• [What is needed]
Nothing below is to be printed except the lines between the line holding "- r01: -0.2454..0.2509" and the line holding "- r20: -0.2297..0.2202", inclusive, each exactly as it appears.

• [Data shown]
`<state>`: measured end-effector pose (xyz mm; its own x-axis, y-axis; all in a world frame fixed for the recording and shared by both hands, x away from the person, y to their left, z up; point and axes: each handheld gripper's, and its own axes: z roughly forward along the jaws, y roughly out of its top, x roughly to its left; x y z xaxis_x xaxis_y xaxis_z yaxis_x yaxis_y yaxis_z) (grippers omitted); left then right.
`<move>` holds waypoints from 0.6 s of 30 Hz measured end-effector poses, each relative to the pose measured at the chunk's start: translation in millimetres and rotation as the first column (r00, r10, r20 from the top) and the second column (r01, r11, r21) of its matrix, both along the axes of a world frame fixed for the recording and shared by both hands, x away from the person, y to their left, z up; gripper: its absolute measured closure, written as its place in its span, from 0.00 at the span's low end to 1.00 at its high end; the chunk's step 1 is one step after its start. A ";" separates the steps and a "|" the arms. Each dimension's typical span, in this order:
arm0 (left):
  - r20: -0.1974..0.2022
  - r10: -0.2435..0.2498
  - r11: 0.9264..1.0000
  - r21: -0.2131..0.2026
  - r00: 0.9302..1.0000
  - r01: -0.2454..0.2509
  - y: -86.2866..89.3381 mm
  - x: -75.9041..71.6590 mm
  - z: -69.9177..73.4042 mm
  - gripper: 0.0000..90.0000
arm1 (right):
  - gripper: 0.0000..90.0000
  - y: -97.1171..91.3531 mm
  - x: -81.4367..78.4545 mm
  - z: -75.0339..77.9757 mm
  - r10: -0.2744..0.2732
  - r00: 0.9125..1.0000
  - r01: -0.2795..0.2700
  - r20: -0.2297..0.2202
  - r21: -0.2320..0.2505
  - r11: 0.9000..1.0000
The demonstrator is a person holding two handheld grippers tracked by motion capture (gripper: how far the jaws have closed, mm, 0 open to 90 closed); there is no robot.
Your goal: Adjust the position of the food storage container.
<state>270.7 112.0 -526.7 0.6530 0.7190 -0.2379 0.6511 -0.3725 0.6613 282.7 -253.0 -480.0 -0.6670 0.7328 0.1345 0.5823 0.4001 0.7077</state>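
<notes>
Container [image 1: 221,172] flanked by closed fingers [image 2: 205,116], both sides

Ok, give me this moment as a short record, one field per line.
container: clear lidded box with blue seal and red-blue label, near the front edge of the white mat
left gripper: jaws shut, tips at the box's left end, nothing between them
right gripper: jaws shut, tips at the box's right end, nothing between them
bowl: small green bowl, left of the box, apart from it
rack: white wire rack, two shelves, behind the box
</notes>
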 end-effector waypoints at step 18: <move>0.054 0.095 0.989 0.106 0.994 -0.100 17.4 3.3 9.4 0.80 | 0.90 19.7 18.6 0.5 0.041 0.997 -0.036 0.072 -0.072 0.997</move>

• [Result of the task]
  - r01: -0.2454..0.2509
  - y: -86.2866..89.3381 mm
  - x: -75.9041..71.6590 mm
  - z: -69.9177..73.4042 mm
  - gripper: 0.0000..90.0000
arm1 (right):
  - gripper: 0.0000..90.0000
  - y: -97.1171..91.3531 mm
  - x: -81.4367..78.4545 mm
  - z: -75.0339..77.9757 mm
  - r10: -0.2744..0.2732
  - r00: 0.9125..1.0000
  - r01: -0.2795..0.2700
  - r20: -0.2297..0.2202

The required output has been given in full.